Thierry Fiorilli

Plein soleil pour la suédoise

Thierry Fiorilli Journaliste

Premières vacances d’été pour le gouvernement Michel. Après dix mois d’exercice qui, pour un exécutif né dans l’incrédulité générale, se soldent par un bilan somme toute inespéré. Comme l’admettent, sous cape, certains pontes socialistes francophones eux-mêmes, pourtant les plus meurtris par la constitution de cet attelage fédéral inédit, et qui les a laissés sur le bord de la route, « ils jouent plutôt bien ».

« Ils », c’est la coalition MR – N-VA – CD&V – Open VLD. Et  » jouer bien », ça signifie consolider ses positions. Plus clairement : occuper le pouvoir de façon tellement efficace que ce qui apparaissait comme incongru il y a moins d’un an semble désormais tout à fait naturel. Evident. Et installé pour durer. D’autant que, toujours en coulisse, et toujours depuis les rangs de la principale force d’opposition à l’équipe de Charles Michel, on concède aussi que, face aux affaires qui roulent au fédéral, au PS, « on est dans le lac ». Une façon de faire comprendre que, sauf coup de main, providentiel, des circonstances, il n’est plus question d’envisager sérieusement pouvoir déloger la coalition qui gouverne. Sous cette législature bien sûr, mais sans doute même après les prochaines élections, en 2019.

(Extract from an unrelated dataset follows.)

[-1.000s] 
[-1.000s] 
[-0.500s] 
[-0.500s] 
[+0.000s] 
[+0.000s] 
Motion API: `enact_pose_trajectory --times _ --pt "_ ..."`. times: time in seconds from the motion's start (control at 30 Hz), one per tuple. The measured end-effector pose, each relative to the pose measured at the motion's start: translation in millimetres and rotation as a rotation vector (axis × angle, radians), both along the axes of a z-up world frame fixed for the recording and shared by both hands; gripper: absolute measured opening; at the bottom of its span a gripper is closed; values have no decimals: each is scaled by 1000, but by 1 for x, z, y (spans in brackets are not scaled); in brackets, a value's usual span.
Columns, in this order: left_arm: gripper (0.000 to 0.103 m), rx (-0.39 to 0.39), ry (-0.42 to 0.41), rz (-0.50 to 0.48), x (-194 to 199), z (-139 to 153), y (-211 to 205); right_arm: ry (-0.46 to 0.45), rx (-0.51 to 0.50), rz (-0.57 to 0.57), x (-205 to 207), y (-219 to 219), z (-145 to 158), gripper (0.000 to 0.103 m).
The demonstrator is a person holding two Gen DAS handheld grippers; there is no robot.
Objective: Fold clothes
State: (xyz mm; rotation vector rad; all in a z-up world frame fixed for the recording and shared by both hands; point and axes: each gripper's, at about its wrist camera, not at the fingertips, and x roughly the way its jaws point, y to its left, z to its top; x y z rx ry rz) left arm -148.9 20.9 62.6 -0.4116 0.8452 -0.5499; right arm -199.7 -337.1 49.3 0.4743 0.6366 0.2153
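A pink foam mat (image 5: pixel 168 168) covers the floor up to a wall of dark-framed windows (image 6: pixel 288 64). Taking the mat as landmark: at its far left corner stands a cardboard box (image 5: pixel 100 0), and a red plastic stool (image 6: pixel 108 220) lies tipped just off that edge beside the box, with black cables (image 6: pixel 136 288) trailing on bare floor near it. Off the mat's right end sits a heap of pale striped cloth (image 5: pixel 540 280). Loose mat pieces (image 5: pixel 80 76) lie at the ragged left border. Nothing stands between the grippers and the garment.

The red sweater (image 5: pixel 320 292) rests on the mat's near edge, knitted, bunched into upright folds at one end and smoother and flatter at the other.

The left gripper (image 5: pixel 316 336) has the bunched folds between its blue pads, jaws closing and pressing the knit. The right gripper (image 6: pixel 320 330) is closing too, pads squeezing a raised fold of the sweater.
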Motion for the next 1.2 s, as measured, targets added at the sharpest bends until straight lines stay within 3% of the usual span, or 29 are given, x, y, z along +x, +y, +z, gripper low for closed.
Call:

Ce sont les deux principaux enseignements du parcours effectué jusqu’ici par la suédoise : elle s’est renforcée avec le temps, malgré toutes les prévisions, laissant s’égosiller puis s’épuiser syndicats et opposition (essentiellement francophone) ; et le Parti socialiste, groggy, peut-être bien en panne de relève en son sein et clairement défaillant en termes de communication (qui était pourtant l’une de ses armes les plus redoutables durant son quart de siècle passé au pouvoir), s’apprête à affronter une deuxième traversée du désert, après celle des années 1980.

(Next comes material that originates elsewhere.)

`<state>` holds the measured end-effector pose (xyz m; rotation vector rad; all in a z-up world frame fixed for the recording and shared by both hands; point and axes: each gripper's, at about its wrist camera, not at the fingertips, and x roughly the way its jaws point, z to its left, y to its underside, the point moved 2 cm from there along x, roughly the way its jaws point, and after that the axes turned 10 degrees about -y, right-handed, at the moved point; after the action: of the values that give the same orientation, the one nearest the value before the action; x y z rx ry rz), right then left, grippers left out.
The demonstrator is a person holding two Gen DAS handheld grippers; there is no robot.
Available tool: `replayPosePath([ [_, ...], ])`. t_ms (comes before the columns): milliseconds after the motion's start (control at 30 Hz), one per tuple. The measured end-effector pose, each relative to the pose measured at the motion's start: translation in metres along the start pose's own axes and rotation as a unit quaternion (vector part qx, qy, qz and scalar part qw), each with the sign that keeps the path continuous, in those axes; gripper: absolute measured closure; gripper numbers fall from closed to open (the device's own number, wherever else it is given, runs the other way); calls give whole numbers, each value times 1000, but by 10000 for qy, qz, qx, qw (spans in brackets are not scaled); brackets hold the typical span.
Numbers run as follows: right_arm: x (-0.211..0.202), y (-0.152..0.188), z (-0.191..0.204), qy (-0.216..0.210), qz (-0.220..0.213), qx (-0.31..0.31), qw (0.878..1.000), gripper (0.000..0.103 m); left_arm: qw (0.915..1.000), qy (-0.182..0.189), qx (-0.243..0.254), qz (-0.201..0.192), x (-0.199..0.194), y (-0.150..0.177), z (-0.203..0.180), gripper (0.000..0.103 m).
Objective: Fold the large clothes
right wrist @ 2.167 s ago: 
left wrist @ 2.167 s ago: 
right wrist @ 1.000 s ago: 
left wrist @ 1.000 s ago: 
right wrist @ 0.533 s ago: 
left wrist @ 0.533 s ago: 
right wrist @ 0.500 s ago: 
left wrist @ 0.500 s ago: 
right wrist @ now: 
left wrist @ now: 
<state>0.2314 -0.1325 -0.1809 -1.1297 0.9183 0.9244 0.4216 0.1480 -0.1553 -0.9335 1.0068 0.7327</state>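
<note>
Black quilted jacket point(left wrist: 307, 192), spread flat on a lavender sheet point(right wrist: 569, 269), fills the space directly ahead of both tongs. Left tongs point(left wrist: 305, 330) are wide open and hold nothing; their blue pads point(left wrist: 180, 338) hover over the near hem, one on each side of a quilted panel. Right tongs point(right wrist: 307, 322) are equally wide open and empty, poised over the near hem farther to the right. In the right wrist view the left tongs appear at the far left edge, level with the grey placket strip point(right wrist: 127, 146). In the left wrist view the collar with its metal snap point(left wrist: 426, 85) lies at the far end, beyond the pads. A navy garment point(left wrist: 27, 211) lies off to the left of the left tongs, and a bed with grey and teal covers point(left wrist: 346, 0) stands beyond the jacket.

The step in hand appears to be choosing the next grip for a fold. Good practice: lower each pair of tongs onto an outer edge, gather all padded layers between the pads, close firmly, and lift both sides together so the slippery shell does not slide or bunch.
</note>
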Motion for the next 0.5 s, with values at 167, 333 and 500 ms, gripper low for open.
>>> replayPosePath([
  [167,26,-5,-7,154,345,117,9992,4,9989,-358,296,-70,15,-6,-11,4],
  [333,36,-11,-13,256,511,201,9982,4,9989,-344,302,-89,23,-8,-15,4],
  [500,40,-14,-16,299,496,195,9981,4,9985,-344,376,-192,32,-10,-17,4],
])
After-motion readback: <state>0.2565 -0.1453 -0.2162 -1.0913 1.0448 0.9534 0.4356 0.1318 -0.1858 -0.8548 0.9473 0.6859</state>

En l’état, le premier cinquième de la législature bouclé, tout indique qu’un Michel II n’est pas impensable

Michel et les siens sont donc dans un fauteuil, pour l’instant. Et gèrent la boutique sans surprise : en bon gouvernement de centre-droit qui s’assume comme tel. Toutes ses mesures prises, du report à 67 ans de l’âge de la pension à l’abaissement de 33 à 25 % des charges patronales sur les salaires, en découlent, logiquement. Qu’on y adhère ou non, personne ne peut prétendre qu’elles sont inattendues ou follement audacieuses : comme l’a résumé Didier Reynders, à sa façon, limpide et lapidaire donc, « sans le PS, il ne fallait pas s’imaginer nous voir mener une politique de gauche ». Dans quelque secteur que ce soit. Les électeurs du MR, de la N-VA et de l’Open VLD, probablement moins ceux du CD&V, ne peuvent dès lors que se réjouir des différents actes posés par l’actuelle majorité.

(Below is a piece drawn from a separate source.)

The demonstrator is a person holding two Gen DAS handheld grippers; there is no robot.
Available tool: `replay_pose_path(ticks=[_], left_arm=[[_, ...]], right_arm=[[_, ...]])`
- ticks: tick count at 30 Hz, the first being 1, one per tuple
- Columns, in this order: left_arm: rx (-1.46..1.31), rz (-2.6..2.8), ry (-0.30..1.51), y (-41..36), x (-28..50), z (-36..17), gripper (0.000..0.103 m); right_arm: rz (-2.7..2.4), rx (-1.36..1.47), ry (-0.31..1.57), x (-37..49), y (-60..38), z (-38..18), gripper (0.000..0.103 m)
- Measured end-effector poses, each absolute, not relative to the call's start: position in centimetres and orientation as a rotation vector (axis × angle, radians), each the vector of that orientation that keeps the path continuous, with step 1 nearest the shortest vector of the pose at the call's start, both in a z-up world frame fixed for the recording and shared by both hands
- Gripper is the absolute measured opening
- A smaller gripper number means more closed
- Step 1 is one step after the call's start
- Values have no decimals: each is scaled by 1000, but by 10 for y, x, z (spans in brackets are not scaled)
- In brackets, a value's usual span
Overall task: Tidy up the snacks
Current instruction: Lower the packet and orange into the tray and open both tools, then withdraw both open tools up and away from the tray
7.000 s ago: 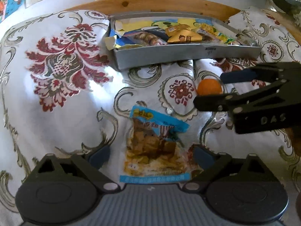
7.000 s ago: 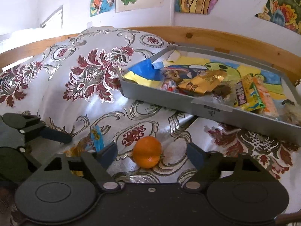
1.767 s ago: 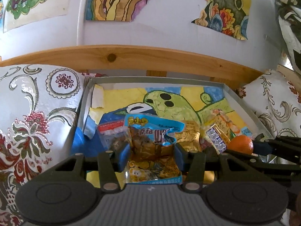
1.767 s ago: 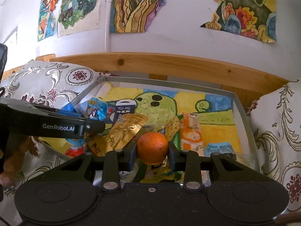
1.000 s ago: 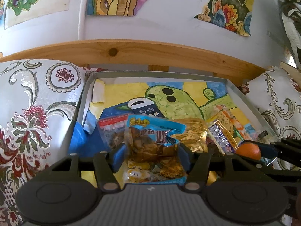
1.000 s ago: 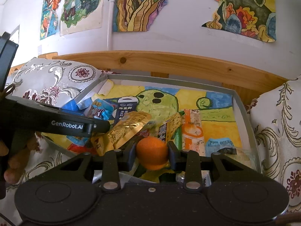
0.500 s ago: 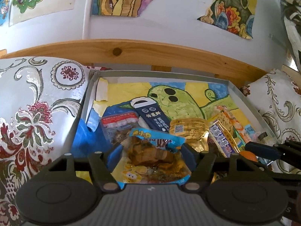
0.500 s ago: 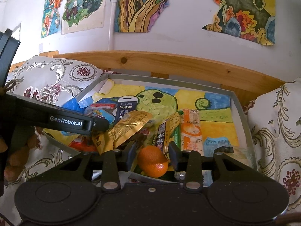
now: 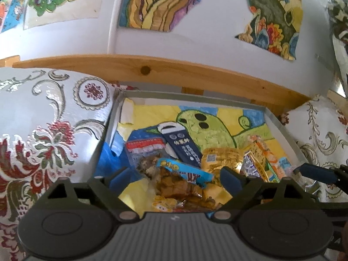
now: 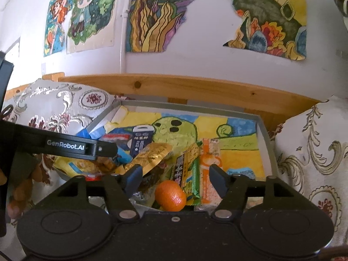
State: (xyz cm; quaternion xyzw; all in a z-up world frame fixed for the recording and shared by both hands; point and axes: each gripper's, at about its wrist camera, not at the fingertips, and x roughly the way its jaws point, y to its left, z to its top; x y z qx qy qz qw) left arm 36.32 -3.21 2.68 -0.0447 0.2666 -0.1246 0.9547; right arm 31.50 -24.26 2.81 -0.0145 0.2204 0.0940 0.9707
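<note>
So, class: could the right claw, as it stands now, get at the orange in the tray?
Probably yes. The right claw is open, and the orange lies loose just below and between its fingers in the tray. Only the green wrapper beside it crowds the way.

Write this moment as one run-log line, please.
left gripper: open, blue-topped snack bag released in tray | right gripper: open, orange released in tray
</note>
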Motion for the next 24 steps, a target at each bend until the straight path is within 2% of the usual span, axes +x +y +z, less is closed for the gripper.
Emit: replay_pose_path(ticks=[2,8,13,24], left_arm=[[-104,-242,528,-30,358,30,98],[-131,-216,496,-22,341,38,102],[-151,-189,478,-15,325,44,102],[-199,-112,423,1,280,50,102]], right_arm=[[187,-24,436,311,-244,33,78],[178,-10,409,299,-248,46,86],[178,1,382,287,-251,57,98],[166,35,353,257,-253,73,102]])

Bref, en l’état, le premier cinquième de la législature bouclé, tout indique qu’un Michel II n’est pas du tout impensable. Mais la route est longue et truffée de pièges : deux ministres MR (Galant et Marghem) symbolisent, pour l’opposition, les flancs vulnérables de la forteresse suédoise – c’est donc sur leurs dossiers que les attaques seront les plus virulentes ; la position des sociaux-chrétiens flamands dans l’équipe reste inconfortable, donc potentiellement problématique pour la cohérence et l’efficacité de l’équipe ; la N-VA présentera bientôt ses exigences en matière communautaire et institutionnelle, et ses partenaires auront du coup moins l’occasion de se pavaner.

Ce n’est qu’alors qu’on pourra juger si ce gouvernement ose et peut « décider » vraiment, comme aime à le répéter Charles Michel. Puisque, jusqu’à présent, il n’a fait que ce que n’importe quel autre gouvernement aurait fait : appliquer le mélange des programmes des différents partis au pouvoir. Celui, socio-économique et sécuritaire, du plus puissant d’entre eux pesant évidemment plus que les autres.